Assignment →
Set down the listing below again, exactly as written.

Supplied information →
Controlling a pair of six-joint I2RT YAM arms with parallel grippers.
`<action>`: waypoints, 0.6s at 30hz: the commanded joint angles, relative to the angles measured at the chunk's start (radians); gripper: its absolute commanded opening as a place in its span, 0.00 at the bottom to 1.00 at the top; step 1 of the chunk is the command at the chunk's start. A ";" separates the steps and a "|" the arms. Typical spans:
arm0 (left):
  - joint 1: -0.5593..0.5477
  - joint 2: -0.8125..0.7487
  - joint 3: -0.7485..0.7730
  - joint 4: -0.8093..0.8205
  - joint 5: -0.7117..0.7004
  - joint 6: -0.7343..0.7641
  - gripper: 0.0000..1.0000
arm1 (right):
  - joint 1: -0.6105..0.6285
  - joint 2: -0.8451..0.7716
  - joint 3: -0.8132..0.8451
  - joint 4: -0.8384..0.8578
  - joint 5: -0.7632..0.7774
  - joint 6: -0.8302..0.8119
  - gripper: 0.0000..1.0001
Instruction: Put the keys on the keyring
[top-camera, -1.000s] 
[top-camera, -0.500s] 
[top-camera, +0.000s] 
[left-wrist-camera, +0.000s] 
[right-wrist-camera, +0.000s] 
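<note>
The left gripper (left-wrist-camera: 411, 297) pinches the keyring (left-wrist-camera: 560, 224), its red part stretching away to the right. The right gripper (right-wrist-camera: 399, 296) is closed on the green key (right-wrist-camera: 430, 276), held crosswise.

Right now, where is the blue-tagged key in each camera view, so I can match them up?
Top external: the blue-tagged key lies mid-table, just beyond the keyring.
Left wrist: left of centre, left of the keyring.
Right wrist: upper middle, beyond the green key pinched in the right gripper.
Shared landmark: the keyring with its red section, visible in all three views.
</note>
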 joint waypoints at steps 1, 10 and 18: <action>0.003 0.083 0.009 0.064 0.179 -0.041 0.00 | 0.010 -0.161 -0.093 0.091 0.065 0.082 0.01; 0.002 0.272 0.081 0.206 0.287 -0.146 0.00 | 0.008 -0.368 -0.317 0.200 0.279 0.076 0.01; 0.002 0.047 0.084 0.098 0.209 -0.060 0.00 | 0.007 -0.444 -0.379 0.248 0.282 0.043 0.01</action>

Exercise output →
Controlling a pair of six-joint I2RT YAM arms with parallel grippers.
`<action>`: waypoints, 0.6s at 30hz: the commanded joint angles, relative to the angles measured at the chunk's start (radians); gripper: its absolute commanded opening as a place in its span, 0.00 at the bottom to 1.00 at the top; step 1 of the chunk is the command at the chunk's start. A ";" separates the steps and a "|" the arms. Typical spans:
arm0 (left):
  - joint 1: -0.5593..0.5477
  - joint 2: -0.8125..0.7487
  - joint 3: -0.7485..0.7730
  - joint 4: -0.8093..0.8205
  - joint 5: -0.7117..0.7004
  - joint 6: -0.7343..0.7641
  - gripper: 0.0000..1.0000
arm1 (right):
  - joint 1: -0.6105..0.6285
  - joint 2: -0.8451..0.7716
  - joint 3: -0.8132..0.8451
  - joint 4: -0.8384..0.8578
  - joint 5: -0.7632..0.7774
  - joint 6: -0.8302..0.8119
  - gripper: 0.0000..1.0001
Instruction: Put the keys on the keyring
[top-camera, -1.000s] 
[top-camera, -0.500s] 
[top-camera, +0.000s] 
[left-wrist-camera, +0.000s] 
[right-wrist-camera, +0.000s] 
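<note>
The left gripper (left-wrist-camera: 411, 297) pinches the keyring (left-wrist-camera: 560, 224), its red part stretching away to the right. The right gripper (right-wrist-camera: 399, 296) is closed on the green key (right-wrist-camera: 430, 276), held crosswise.

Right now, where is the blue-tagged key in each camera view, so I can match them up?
Top external: the blue-tagged key lies mid-table, just beyond the keyring.
Left wrist: left of centre, left of the keyring.
Right wrist: upper middle, beyond the green key pinched in the right gripper.
Shared landmark: the keyring with its red section, visible in all three views.
</note>
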 joint waypoints at steps 1, 10 and 18: <action>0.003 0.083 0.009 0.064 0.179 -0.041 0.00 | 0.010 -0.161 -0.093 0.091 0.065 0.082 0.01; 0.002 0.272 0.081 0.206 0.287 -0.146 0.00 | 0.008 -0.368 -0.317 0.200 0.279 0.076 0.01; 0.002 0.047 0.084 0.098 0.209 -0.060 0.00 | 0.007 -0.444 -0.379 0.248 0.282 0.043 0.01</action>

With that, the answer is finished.